Your answer should consist of each line below that includes the word "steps".

- _Recorded data_

⟨

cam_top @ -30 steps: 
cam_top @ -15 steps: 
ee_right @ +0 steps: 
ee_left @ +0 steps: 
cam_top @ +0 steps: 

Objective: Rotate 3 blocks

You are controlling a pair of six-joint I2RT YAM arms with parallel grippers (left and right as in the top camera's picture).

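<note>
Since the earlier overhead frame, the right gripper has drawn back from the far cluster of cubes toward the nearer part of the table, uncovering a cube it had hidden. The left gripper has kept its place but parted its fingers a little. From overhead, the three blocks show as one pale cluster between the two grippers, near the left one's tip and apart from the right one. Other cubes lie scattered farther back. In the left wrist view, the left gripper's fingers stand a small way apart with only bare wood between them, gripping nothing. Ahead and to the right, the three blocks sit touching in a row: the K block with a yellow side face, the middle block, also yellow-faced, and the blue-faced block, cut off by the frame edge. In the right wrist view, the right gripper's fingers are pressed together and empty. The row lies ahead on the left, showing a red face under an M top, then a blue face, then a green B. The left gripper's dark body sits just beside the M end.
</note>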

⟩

- _Answer section_
cam_top @ -30 steps: 
cam_top @ -15 steps: 
ee_right @ +0 steps: 
ee_left @ +0 steps: 
cam_top @ +0 steps: 

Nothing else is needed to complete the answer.